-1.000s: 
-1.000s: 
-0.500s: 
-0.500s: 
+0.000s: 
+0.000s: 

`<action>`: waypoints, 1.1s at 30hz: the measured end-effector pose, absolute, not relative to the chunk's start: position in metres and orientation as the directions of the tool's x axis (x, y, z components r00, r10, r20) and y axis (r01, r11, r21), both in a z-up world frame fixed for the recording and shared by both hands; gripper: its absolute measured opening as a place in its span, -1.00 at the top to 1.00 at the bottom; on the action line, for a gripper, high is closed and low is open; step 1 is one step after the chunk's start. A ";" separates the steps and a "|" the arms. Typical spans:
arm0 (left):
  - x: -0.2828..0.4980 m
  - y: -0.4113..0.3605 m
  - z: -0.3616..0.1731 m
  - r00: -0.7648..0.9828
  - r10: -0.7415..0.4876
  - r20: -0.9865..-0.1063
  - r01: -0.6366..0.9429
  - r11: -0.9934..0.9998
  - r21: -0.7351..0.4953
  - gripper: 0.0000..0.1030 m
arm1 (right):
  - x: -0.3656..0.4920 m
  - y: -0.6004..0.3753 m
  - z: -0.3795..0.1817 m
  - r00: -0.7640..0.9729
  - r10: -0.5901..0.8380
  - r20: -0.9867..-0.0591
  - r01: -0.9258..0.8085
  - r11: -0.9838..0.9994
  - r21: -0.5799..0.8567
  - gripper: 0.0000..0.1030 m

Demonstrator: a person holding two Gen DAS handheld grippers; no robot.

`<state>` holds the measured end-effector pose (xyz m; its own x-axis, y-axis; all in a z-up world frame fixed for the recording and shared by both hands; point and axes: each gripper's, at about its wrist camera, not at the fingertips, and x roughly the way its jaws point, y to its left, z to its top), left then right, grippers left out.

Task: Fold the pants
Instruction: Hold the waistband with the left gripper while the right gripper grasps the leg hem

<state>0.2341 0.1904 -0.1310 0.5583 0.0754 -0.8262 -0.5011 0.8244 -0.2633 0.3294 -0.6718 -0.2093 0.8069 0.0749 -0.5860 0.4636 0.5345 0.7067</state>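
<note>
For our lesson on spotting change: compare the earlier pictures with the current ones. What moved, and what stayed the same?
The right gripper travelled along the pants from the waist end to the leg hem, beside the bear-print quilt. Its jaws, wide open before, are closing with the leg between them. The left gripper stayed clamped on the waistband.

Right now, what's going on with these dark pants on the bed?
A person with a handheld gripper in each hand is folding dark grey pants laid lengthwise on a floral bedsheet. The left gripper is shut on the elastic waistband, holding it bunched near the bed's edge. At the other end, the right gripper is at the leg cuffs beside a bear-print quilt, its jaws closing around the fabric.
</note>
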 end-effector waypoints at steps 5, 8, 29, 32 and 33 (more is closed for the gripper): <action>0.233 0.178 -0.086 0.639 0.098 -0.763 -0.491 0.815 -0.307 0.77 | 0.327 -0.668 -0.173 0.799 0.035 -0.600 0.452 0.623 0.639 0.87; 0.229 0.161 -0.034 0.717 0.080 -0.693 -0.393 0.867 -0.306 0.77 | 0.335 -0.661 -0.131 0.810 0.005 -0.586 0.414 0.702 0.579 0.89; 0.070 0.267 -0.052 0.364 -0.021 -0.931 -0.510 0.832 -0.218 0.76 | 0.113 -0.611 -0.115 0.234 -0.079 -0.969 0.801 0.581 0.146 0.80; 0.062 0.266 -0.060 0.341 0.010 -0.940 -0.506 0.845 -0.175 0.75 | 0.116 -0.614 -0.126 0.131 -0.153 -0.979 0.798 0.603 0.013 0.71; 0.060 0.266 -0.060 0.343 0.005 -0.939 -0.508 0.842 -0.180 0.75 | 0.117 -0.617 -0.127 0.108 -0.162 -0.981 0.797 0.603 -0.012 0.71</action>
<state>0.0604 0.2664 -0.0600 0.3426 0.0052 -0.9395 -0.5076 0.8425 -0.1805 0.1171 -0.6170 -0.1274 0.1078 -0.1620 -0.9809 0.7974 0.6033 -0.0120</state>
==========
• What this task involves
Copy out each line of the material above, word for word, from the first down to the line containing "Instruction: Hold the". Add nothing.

• Solution to this problem
-1.000s: 
-1.000s: 
-0.500s: 
-0.500s: 
+0.000s: 
+0.000s: 

`<action>`: waypoints, 1.1s at 30hz: the measured end-effector pose, absolute, not relative to the chunk's start: position in metres and orientation as the directions of the tool's x axis (x, y, z components r00, r10, r20) and y axis (r01, r11, r21), both in a z-up world frame fixed for the recording and shared by both hands; gripper: its absolute measured opening as a place in its span, -1.00 at the top to 1.00 at the bottom; on the action line, for a gripper, high is closed and low is open; step 1 is one step after the chunk's start. A ";" separates the steps and a "|" the arms. Typical spans:
arm0 (left):
  - x: -0.2828..0.4980 m
  - y: -0.4113..0.3605 m
  - z: -0.3616..0.1731 m
  - r00: -0.7648..0.9828
  - r10: -0.7415..0.4876
  - r20: -0.9865..-0.1063
  - r01: -0.6366..0.9429
  - r11: -0.9934..0.9998
  - r21: -0.7351..0.4953
  - gripper: 0.0000..0.1030 m
arm1 (right):
  - x: -0.3656..0.4920 m
  - y: -0.6004..0.3753 m
  - z: -0.3795..0.1817 m
  - r00: -0.7640..0.9729
  - r10: -0.5901..0.8380
  - r20: -0.9867..-0.0591
  - r01: -0.9258..0.8085
  - r11: -0.9838..0.9994
  - r21: -0.5799..0.8567
  - gripper: 0.0000..0.1030 m

Demonstrator: a person holding two Gen DAS handheld grippers; no robot.

`<state>` holds the measured end-effector pose (xyz m; its own x-axis, y-axis; all in a z-up world frame fixed for the recording and shared by both hands; point and axes: each gripper's, at about its wrist camera, not at the fingertips, and x roughly the way its jaws point, y to its left, z to its top), left then right, grippers left out.

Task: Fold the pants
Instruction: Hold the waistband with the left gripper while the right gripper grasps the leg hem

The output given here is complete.